Kini, baru pertama kali dalam hidupnya dia melakukan samadhi mengumpulkan kekuatan itu dengan satu pamrih. Dicurahkan seluruh perhatiannya pada keinginan hatinya, yaitu agar Kui Hong keluar dari dalam kamarnya dan memasuki taman bunga! Dia tahu bahwa kalau gadis itu melakukan hal ini, tidak ada lain jalan kecuali melalui depan kamarnya yang terletak di dekat taman bunga.
Sementara itu, Kui Hong yang berada di dalam kamarnya sendiri merasa gelisah dan tak dapat tidur. Ia mendapatkan sebuah kamar yang berdampingan dengan kamar ibunya, sedang kamar kakek dan neneknya, kamar besar, berada di seberang kamarnya. Ia tidak dapat tidur dan teringat kepada Ki Liong, pemuda yang menjadi susioknya itu! Seorang pemuda yang tampan dan gagah perkasa, juga memiliki ilmu silat tinggi. Akan tetapi ada sesuatu yang aneh pada diri pemuda itu, entah apa ia tidak tahu. Ada sesuatu yang membuat ia mengerutkan alisnya dan semacam perasaan tidak enak menyelinap di dalam hatinya. Ia sendiri merasa heran mengapa timbul perasaan tidak enak dan tidak suka ini, padahal susioknya itu selalu bersikap ramah, rendah hati, sopan dan menyenangkan. Apakah ia merasa iri karena pemuda itu dapat menandinginya dalam ilmu silat? Ah, mengapa harus iri? Bukankah bagaimanapun juga pemuda itu adalah paman gurunya? Seharusnya ia berbangga hati melihat paman gurunya demikian lihai! Wajah pemuda itu terbayang dan Kui Hong menjadi semakin gelisah. Timbul keinginan hatinya untuk keluar dari dalam kamar yang dirasakannya pengap itu, untuk mencari hawa segar dan sejuk di taman bunga. Ya, taman bunga milik kakeknya itu amat indahnya, dan disitu terdapat segala macam bunga. Tadipun, ketika memasuki kamarnya, tercium keharuman bunya mawar yang datang dari taman.
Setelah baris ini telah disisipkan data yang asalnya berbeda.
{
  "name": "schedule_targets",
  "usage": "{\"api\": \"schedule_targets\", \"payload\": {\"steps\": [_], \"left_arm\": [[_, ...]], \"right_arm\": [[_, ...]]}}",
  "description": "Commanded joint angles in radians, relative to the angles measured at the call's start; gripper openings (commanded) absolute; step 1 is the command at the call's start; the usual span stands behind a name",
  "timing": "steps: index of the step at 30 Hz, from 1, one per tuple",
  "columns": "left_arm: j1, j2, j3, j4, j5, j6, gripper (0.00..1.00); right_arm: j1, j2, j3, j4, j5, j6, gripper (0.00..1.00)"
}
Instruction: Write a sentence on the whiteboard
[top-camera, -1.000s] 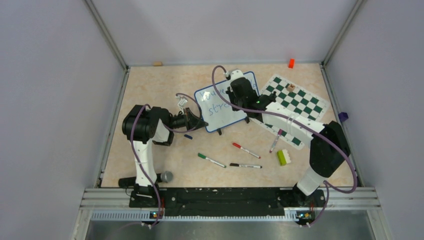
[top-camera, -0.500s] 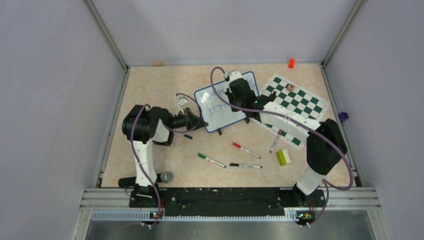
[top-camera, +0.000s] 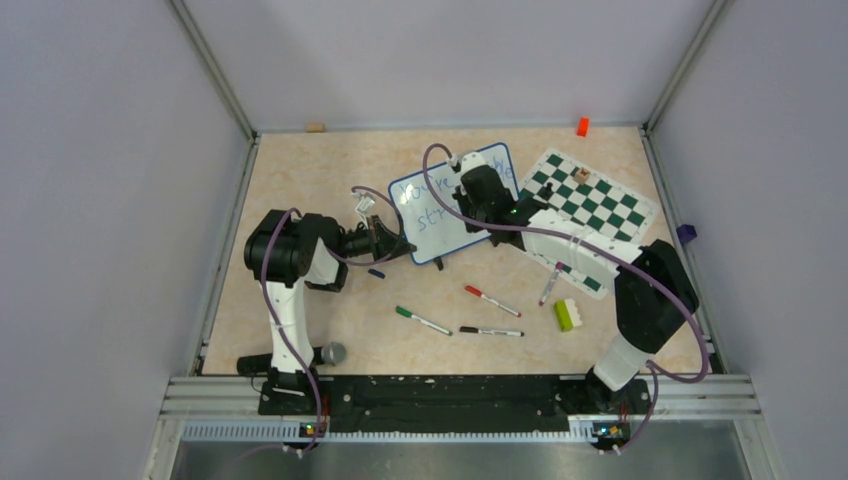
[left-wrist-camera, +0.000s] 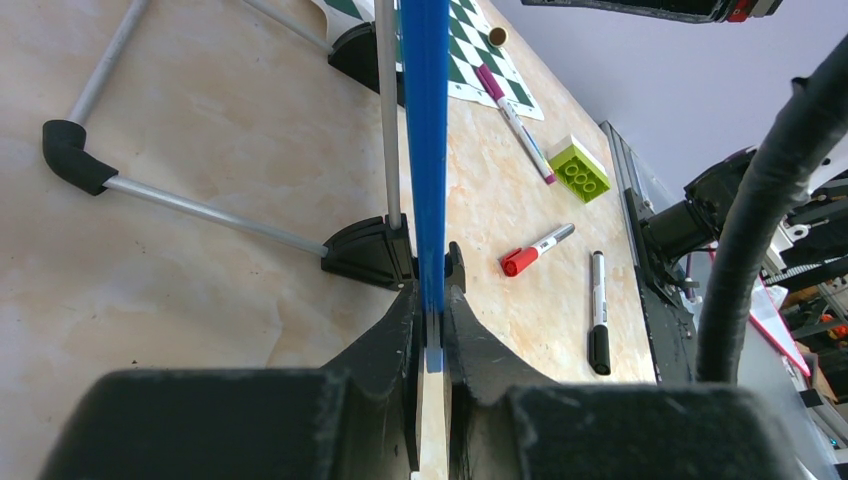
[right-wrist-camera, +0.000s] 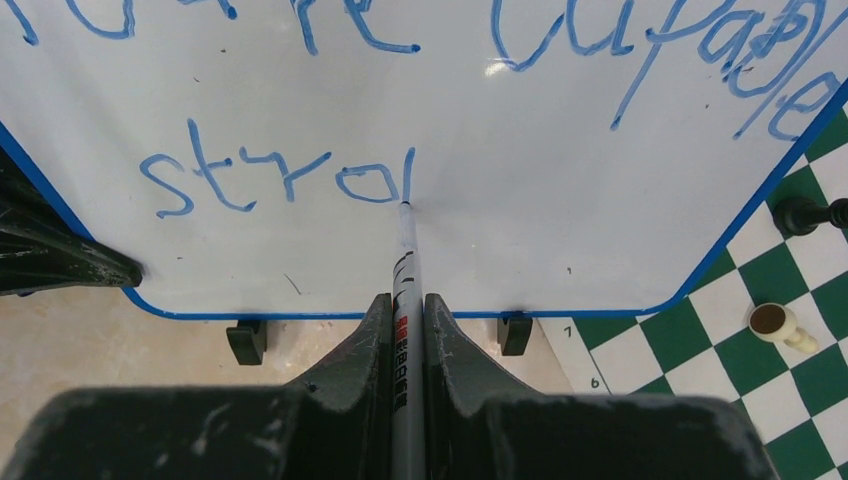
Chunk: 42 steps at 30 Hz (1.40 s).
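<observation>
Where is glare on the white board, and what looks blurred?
Top external view: a glare spot on the small glossy white board with blue frame, near its left corner. Right wrist view: only a small reflection; the blue handwritten words are sharp, the black right fingers holding the thin white marker soft. Left wrist view: left fingers and clamped frame edge blurred.

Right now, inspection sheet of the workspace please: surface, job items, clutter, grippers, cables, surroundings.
Surface: beige marbled tabletop; damage nothing seen.
Job's things: small blue-framed glossy whiteboard upright on black feet; blue handwritten sentence unfinished, lower line reads "stro" plus one stroke.
Clutter: green-and-white checkered chess mat, red-capped marker, green-capped marker, black marker, lime plastic brick.
Grippers: left gripper shut on the whiteboard's edge; right gripper shut on a thin white-barrelled marker, tip touching the board.
Cables: purple cable looping over each arm; snags nothing seen.
Surroundings: grey enclosure walls.
</observation>
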Motion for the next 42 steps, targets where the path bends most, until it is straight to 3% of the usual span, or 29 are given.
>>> {"api": "schedule_targets", "payload": {"steps": [1, 17, 42], "left_arm": [[0.002, -0.034, -0.003, 0.094, 0.045, 0.023, 0.06], [0.002, -0.033, -0.003, 0.094, 0.047, 0.021, 0.06], [0.003, -0.032, -0.002, 0.094, 0.045, 0.021, 0.06]], "right_arm": [[-0.009, -0.021, 0.001, 0.021, -0.007, 0.01, 0.0], [-0.029, 0.028, 0.116, 0.005, 0.036, -0.006, 0.0], [-0.044, -0.016, 0.009, -0.013, 0.001, 0.014, 0.0]]}}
Kui Hong membuka pintu kamarnya, perlahan-lahan agar tidak mengganggu ibunya dan kakek neneknya yang sudah masuk ke kamar masing-masing. Lalu ia melangkah menuju ke taman, melewati beberapa kamar. Tak nampak seorang pun pelayan berada di luar. Agaknya hawa malam yang dingin itu membuat semua orang lebih senang berada di dalam kamarnya yang hangat.
Memang sejuk dan segar sekali hawa di dalam taman. Bulan sepotong telah keluar dan biarpun sinarnya masih redup, namun cukup menerangi taman, mendatangkan cuaca yang remang-remang romantis, merah kehijauan menambah kesejukan taman itu.
Kui Hong lalu duduk diatas bangku setelah berjalan mengelilingi taman itu, diantara bunga-bunga mawar yang sedang mekar dan bunga-bunga lain. Musim semi baru saja mulai dan kembang-kembang itu sudah mekar sedemikian indahnya. Memang berbeda hawa di selatan ini dengan hawa di Cin-ling-san. Di sana, kembang-kembang mekar agak terlambat, menanti sampai musim semi benar-benar sudah masuk dan sisa musim salju sudah pergi jauh. Di selatan ini, matahari bersinar lebih cerah dan tumbuh-tumbuhan nampak lebih segar.
"Nona, engkau berada di sini juga?" tiba-tiba terdengar suara orang. Kui Hong yang sedang melamun itu terkejut dan menengok. Susioknya telah berada di situ. Ih, pemuda ini muncul seperti setan saja, tanpa mengeluarkan bunyi, tahu-tahu berada di situ.
"Susiok, mau apa engkau malam-malam begini meninggalkan kamarmu?" Kui Hong bertanya, memandang tajam melalui keremangan cuaca malam.
Pemuda itu tersenyum dan nampak sejenak gigi putih berkilat. "Ah, kiranya tidak banyak bedanya dengan alasanmu meninggalkan kamarmu dan berada di sini, Nona Hong. Aku merasa pengap dan panas di dalam kamar, dan ingin mencari udara segar di sini. Biasa hal ini kulakukan di waktu malam sunyi. Tak kusangka malam ini aku akan berjumpa denganmu disini, hal yang amat menggembirakan."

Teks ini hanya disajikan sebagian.